Understanding how Git works

This article will help you gain a practical understanding of Git's most commonly used features. Having a solid grasp of these concepts will help you avoid common mistakes and also use Git more efficiently.

For beginners, it's recommended to read the article from start to finish. Experienced users could use it as a reference guide.

What is Git?

The official Git website defines it as

Git is a free and open-source distributed version control system designed to handle everything from small to very large projects with speed and efficiency. Git is easy to learn and has a tiny footprint with lightning-fast performance.

Why should you use Git?

  • Git allows you to track bugs by inspecting the commits that led to them.
  • Automate deployments of code via CI/CD pipelines where each commit triggers a new build.
  • Git allows you to keep track of changes in your files and manage their versions over time.
  • Code quality assurance where you could have pre-commit hooks that ensure your code adheres to a particular standard or style guide.

Structure

A Git project consists of a Repository, a Working Tree, and a Staging Area.

How does Git work?

A file has to go through these steps to be processed in Git

Working Tree

Th Work­ing Tree in Git is the direc­to­ry containing all of your files (track and untracked). Every file and subdirectory is eligible to be added to the staging area.
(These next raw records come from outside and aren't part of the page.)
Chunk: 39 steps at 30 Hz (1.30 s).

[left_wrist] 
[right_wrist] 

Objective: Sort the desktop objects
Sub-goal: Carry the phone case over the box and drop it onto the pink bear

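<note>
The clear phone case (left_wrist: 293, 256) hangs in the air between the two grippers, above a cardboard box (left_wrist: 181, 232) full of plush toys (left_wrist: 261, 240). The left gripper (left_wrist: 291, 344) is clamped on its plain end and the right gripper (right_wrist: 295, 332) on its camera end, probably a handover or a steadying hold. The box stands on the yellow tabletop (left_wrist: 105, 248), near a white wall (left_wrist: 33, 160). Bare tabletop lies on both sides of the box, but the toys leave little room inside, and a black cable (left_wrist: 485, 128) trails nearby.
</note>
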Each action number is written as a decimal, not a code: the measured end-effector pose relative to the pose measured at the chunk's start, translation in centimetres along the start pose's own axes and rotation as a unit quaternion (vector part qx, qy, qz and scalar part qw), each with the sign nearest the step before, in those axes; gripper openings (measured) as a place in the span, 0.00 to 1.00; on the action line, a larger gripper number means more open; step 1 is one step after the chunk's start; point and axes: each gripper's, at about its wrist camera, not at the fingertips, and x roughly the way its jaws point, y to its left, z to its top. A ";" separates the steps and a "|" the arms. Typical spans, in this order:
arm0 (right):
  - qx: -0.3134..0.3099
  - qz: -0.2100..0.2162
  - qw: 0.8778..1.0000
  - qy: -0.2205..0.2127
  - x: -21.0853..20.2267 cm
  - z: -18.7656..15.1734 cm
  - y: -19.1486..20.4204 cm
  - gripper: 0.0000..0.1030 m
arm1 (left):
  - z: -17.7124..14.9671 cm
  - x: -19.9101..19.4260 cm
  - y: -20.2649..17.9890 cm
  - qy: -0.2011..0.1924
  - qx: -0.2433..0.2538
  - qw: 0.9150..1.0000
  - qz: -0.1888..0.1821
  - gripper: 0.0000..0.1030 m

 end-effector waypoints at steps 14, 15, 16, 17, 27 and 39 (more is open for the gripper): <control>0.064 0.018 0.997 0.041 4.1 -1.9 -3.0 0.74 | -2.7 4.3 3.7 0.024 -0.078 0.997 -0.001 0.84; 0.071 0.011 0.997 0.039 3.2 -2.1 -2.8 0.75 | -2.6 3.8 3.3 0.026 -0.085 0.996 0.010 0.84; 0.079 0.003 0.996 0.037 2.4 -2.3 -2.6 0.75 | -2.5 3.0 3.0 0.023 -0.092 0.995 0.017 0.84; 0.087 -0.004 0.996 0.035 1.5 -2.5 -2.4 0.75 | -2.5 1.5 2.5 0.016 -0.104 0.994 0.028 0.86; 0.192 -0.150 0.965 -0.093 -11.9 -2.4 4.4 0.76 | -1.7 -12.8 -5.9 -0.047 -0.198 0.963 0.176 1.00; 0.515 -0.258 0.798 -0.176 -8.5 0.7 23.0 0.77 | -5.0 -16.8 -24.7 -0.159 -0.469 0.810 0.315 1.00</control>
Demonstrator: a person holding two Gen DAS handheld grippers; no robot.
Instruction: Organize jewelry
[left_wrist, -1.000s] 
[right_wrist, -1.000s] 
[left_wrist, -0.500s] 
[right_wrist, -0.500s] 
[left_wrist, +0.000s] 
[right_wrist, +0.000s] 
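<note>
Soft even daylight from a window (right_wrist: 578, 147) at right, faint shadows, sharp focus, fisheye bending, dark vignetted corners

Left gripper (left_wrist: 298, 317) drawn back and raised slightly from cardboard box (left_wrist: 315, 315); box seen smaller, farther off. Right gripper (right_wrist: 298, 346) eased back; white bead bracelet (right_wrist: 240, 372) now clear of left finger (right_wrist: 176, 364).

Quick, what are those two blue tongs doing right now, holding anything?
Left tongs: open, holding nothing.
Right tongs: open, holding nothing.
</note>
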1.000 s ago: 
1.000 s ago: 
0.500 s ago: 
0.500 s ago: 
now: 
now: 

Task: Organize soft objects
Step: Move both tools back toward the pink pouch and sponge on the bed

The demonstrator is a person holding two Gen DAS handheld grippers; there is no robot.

Changes in the working tree are tracked by the index in Git.

Staging Area

This is the step when a file is added from the working tree to a special area known as the staging area. Git recognises this file and keeps track of the changes to it.

History

A commit log and HEAD will point to the most recent commit.

Git Repositories

A Git repository also known as a repo is a container for your project. Initialising a new Git repository creates a hidden directory.git/ inside the project that allows you to keep track of all of your changes and allows you to manage your work using various commands.

I recommend visiting the ./git directory and navigating it to understand how Git represents and manages files internally

You'll most likely encounter the following objects HEAD, index, logs, and packed-refs in the .git/ directory.

Initialising a git repository

git init

The distributed nature of Git gives you the ability to collaborate with others on the same project with each having a local copy and a remote copy that is always kept in sync between all collaborators.

Working Tree

The working directory consists of files that you are currently working on. You can think of a working tree as a file system where you can view and modify files.

A working tree consists of the files you're currently working on. Files are usually stored in the same directory as the .git/ folder.

The Index

Also known as the staging area is where commits are prepared. The index compares the files in the working tree to the files in the repo. When you make a change in the working tree, the index marks the file as modified before it is committed.

State in Git

A file in Git could be in one of the 4 stages

You can view the state of your repository by running the following command.

git status

Untracked

Existing in the working directory but has not been staged yet.

Staged

Now in the staging area but has not been committed yet.

Modified

Has been added to the staging area but was subject to a change. Items have to be re-added to the staging area after every change.

Committed

The file is now committed and can be pushed to a remote branch.

Commits in Git

A commit is a snapshot of what the working tree looked like at the time. Commits are stored in the ./git/objects/ directory.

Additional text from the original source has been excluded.